----- Provided entries -----

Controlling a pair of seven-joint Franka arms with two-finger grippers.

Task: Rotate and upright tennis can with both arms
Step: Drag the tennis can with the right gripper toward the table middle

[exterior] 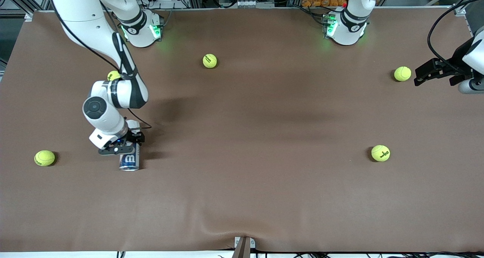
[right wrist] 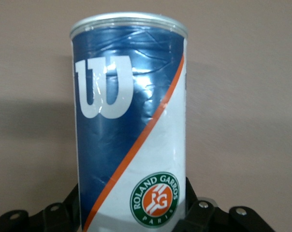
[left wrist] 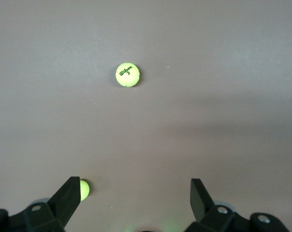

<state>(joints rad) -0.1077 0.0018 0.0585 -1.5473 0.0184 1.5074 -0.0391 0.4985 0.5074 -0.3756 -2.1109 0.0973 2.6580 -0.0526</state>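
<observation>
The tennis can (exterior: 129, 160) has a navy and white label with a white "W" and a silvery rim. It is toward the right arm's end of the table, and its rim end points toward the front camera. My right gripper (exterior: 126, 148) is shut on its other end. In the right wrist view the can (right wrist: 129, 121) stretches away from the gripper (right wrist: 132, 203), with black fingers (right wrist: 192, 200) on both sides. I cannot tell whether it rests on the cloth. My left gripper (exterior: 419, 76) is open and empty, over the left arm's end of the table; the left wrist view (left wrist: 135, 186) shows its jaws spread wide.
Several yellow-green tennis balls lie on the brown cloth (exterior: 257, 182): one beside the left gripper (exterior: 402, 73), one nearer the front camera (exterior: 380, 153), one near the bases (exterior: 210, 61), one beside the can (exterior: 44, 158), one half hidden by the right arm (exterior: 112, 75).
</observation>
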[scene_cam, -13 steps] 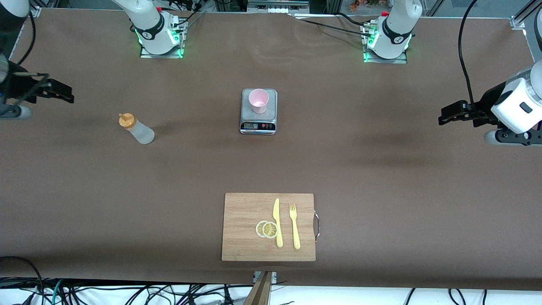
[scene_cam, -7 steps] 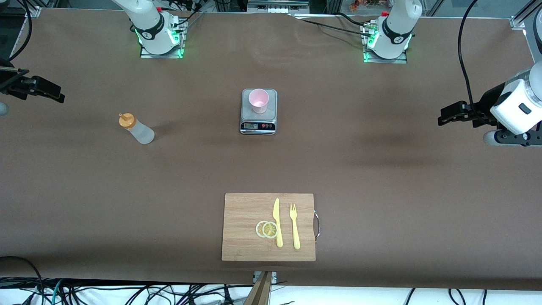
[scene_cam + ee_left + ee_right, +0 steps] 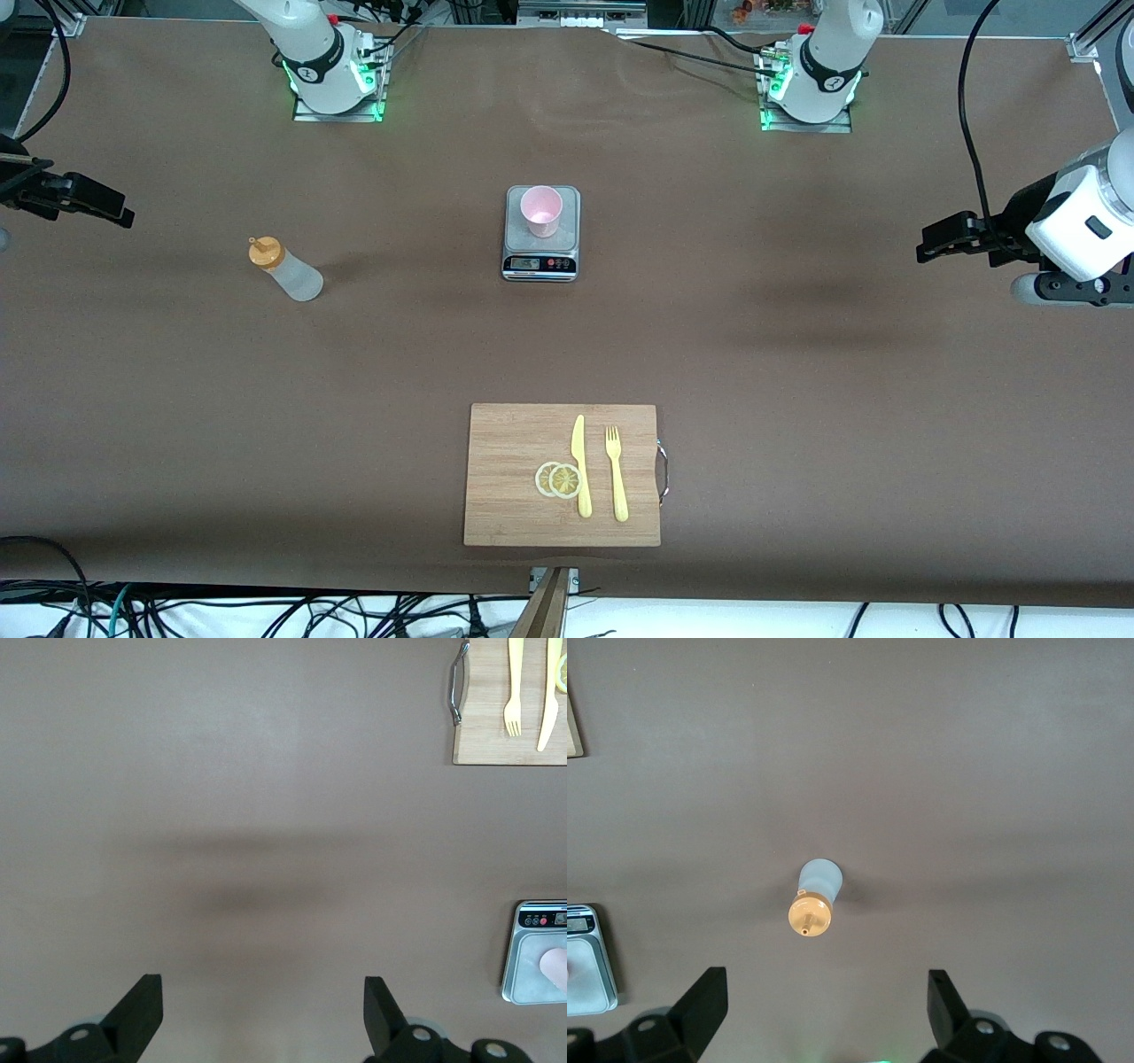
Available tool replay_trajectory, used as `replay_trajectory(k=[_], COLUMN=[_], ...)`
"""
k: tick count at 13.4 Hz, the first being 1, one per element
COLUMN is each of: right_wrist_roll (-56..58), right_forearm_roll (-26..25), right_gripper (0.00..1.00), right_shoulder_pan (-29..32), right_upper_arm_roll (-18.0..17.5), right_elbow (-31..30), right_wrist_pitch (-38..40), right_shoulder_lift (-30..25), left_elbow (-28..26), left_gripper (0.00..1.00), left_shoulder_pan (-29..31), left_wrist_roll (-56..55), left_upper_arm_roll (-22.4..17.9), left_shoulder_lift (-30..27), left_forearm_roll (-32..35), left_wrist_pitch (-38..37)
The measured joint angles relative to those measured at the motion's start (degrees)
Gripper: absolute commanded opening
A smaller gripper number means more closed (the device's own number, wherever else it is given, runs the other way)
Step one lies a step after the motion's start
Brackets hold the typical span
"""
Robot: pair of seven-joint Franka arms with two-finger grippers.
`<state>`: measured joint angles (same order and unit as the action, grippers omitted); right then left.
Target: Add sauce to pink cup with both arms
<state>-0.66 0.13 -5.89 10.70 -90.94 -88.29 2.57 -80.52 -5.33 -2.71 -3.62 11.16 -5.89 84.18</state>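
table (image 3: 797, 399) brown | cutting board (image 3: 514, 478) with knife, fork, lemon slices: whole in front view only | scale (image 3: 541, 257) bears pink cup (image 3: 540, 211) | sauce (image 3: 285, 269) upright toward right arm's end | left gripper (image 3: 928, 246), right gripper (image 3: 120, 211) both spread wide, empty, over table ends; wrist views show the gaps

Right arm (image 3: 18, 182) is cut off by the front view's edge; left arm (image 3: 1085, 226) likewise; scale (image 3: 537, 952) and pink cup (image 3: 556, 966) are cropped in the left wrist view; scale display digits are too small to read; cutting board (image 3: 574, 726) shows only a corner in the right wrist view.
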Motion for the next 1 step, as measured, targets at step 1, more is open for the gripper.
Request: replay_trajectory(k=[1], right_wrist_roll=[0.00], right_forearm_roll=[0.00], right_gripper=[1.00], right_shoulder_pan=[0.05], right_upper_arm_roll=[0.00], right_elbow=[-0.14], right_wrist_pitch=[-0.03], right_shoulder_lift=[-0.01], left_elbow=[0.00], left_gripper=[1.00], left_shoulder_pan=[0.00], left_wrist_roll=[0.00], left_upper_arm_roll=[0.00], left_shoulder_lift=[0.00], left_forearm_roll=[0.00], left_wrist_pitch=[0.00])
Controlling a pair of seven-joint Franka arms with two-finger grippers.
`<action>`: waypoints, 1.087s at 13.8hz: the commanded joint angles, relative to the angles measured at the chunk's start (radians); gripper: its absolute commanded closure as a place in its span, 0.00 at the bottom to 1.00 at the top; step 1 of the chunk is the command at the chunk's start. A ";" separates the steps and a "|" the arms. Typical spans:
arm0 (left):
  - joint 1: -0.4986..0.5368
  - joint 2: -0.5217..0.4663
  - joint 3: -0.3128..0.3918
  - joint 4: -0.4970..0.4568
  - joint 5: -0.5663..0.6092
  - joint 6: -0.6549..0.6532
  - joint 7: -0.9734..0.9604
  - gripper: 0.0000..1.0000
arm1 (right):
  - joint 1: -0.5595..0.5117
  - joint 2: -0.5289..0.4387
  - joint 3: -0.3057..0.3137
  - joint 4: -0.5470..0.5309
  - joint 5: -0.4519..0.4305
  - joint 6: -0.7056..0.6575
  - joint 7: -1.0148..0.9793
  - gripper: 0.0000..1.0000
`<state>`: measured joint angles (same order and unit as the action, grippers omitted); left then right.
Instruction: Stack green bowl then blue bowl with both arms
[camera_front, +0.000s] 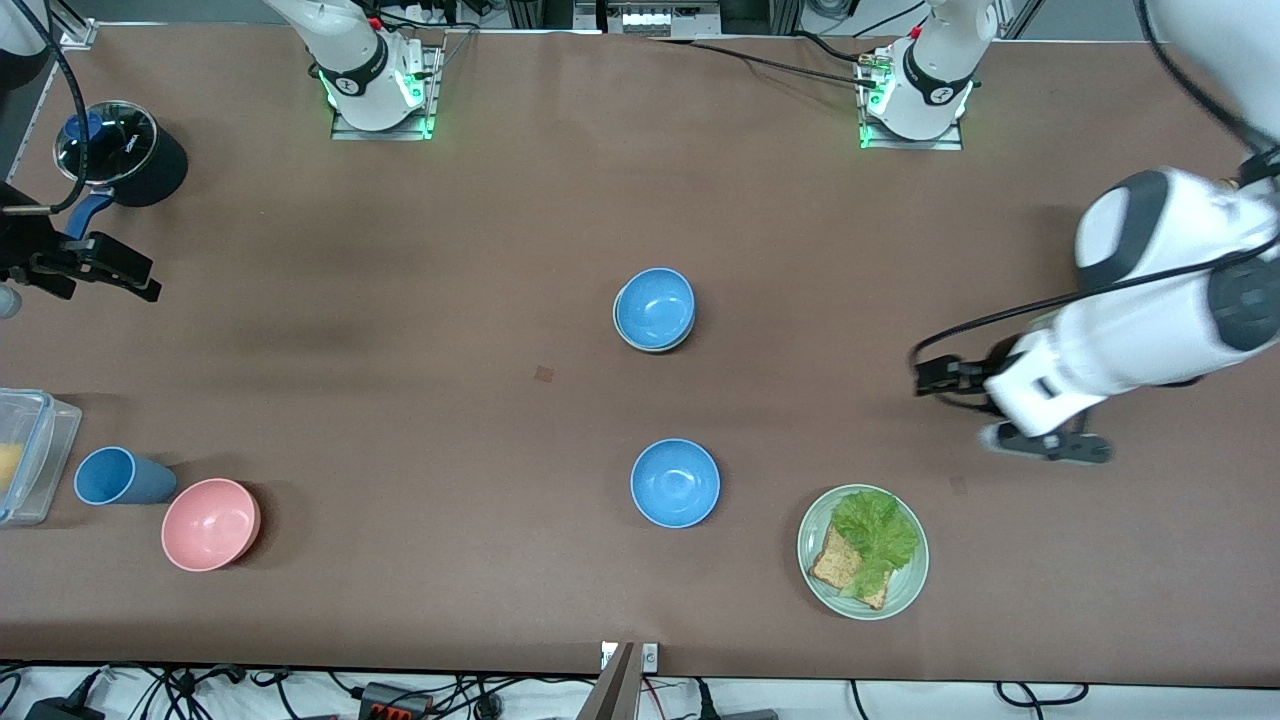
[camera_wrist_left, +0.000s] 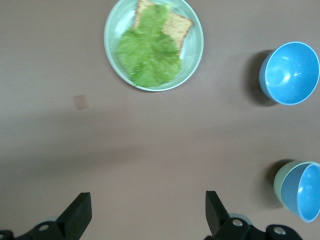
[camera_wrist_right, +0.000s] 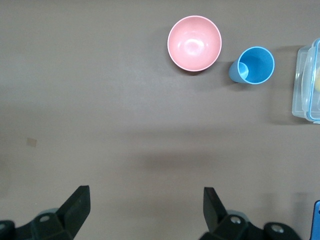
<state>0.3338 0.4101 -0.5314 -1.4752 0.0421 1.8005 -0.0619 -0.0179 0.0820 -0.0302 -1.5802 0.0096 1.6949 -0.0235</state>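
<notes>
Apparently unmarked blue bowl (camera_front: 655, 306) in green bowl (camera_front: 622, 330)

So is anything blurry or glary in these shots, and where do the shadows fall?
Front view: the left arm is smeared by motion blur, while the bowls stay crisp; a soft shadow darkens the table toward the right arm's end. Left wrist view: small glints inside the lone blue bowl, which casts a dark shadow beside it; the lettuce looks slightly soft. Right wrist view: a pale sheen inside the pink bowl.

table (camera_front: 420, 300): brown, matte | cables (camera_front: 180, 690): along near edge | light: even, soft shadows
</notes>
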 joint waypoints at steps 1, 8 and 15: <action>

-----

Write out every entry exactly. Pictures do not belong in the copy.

* _Answer_
Controlling a pair of seven-joint Franka arms with two-finger grippers.

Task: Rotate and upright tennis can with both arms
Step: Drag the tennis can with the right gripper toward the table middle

[exterior] 
[right wrist] 
[left wrist] 

<state>(joints rad) -0.1077 0.0018 0.0585 -1.5473 0.0184 1.5074 -0.0391 0.4985 0.5074 -0.3756 -2.1109 0.0973 2.6580 -0.0526</state>
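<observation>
The tennis can (exterior: 129, 160) has a navy and white label with a white "W" and a silvery rim. It is toward the right arm's end of the table, and its rim end points toward the front camera. My right gripper (exterior: 126, 148) is shut on its other end. In the right wrist view the can (right wrist: 129, 121) stretches away from the gripper (right wrist: 132, 203), with black fingers (right wrist: 192, 200) on both sides. I cannot tell whether it rests on the cloth. My left gripper (exterior: 419, 76) is open and empty, over the left arm's end of the table; the left wrist view (left wrist: 135, 186) shows its jaws spread wide.
Several yellow-green tennis balls lie on the brown cloth (exterior: 257, 182): one beside the left gripper (exterior: 402, 73), one nearer the front camera (exterior: 380, 153), one near the bases (exterior: 210, 61), one beside the can (exterior: 44, 158), one half hidden by the right arm (exterior: 112, 75).
</observation>
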[scene_cam, -13 steps] 
[scene_cam, -7 steps] 
[scene_cam + ee_left + ee_right, +0 steps] 
Available tool replay_trajectory, used as `replay_trajectory(k=[_], COLUMN=[_], ...)`
"""
k: tick count at 13.4 Hz, the first being 1, one per element
COLUMN is each of: right_wrist_roll (-56..58), right_forearm_roll (-26..25), right_gripper (0.00..1.00), right_shoulder_pan (-29..32), right_upper_arm_roll (-18.0..17.5), right_elbow (-31..30), right_wrist_pitch (-38..40), right_shoulder_lift (-30..25), left_elbow (-28..26), left_gripper (0.00..1.00), left_shoulder_pan (-29..31), left_wrist_roll (-56..55), left_upper_arm_roll (-22.4..17.9), left_shoulder_lift (-30..27), left_forearm_roll (-32..35), left_wrist_pitch (-38..37)
The measured joint angles relative to those measured at the motion's start (degrees)
Gripper: absolute commanded opening
A smaller gripper number means more closed (the device's own number, wherever else it is given, runs the other way)
Step one lies a step after the motion's start
Brackets hold the typical span
"""
Robot: pair of seven-joint Franka arms with two-finger grippers.
`<state>`: measured joint angles (same order and unit as the action, grippers omitted); right then left.
Target: Add sauce to pink cup with both arms
<state>-0.66 0.13 -5.89 10.70 -90.94 -88.29 2.57 -80.52 -5.33 -2.71 -3.62 11.16 -5.89 84.18</state>
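table (image 3: 797, 399) brown | cutting board (image 3: 514, 478) with knife, fork, lemon slices: whole in front view only | scale (image 3: 541, 257) bears pink cup (image 3: 540, 211) | sauce (image 3: 285, 269) upright toward right arm's end | left gripper (image 3: 928, 246), right gripper (image 3: 120, 211) both spread wide, empty, over table ends; wrist views show the gaps

Right arm (image 3: 18, 182) is cut off by the front view's edge; left arm (image 3: 1085, 226) likewise; scale (image 3: 537, 952) and pink cup (image 3: 556, 966) are cropped in the left wrist view; scale display digits are too small to read; cutting board (image 3: 574, 726) shows only a corner in the right wrist view.
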Motion for the next 1 step, as measured, targets at step 1, more is open for the gripper.
Request: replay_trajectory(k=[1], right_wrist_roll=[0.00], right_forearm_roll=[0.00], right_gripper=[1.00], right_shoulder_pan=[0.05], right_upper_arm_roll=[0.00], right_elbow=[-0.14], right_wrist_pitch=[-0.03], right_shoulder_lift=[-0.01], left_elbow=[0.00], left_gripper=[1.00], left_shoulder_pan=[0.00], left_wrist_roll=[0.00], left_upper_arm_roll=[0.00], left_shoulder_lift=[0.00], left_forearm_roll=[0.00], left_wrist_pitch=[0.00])
Controlling a pair of seven-joint Franka arms with two-finger grippers.
`<action>`: waypoints, 1.087s at 13.8hz: the commanded joint angles, relative to the angles measured at the chunk's start (radians); gripper: its absolute commanded closure as a place in its span, 0.00 at the bottom to 1.00 at the top; step 1 of the chunk is the command at the chunk's start. A ";" separates the steps and a "|" the arms. Typical spans:
arm0 (left):
  - joint 1: -0.4986..0.5368
  - joint 2: -0.5217..0.4663
  - joint 3: -0.3128..0.3918
  - joint 4: -0.4970..0.4568
  - joint 5: -0.5663..0.6092
  - joint 6: -0.6549..0.6532
  - joint 7: -0.9734..0.9604
  - gripper: 0.0000..1.0000
arm1 (right):
  - joint 1: -0.5595..0.5117
  - joint 2: -0.5289..0.4387
  - joint 3: -0.3057..0.3137
  - joint 4: -0.5470..0.5309
  - joint 5: -0.4519..0.4305
  - joint 6: -0.7056..0.6575
  - joint 7: -1.0148..0.9793
  - gripper: 0.0000..1.0000
`<state>`: measured joint angles (same order and unit as the action, grippers omitted); left then right.
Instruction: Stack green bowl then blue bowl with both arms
[camera_front, +0.000s] 
[camera_wrist_left, +0.000s] 
[camera_wrist_right, +0.000s] 
<state>0.3338 0.4101 -0.5314 -1.4752 0.0421 1.8005 -0.0619 -0.0179 0.0820 -0.0302 -1.5802 0.0096 1.6949 -0.0235</state>
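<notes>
Apparently unmarked blue bowl (camera_front: 655, 306) in green bowl (camera_front: 622, 330)

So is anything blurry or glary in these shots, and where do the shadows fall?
Front view: the left arm is smeared by motion blur, while the bowls stay crisp; a soft shadow darkens the table toward the right arm's end. Left wrist view: small glints inside the lone blue bowl, which casts a dark shadow beside it; the lettuce looks slightly soft. Right wrist view: a pale sheen inside the pink bowl.

table (camera_front: 420, 300): brown, matte | cables (camera_front: 180, 690): along near edge | light: even, soft shadows
</notes>
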 joint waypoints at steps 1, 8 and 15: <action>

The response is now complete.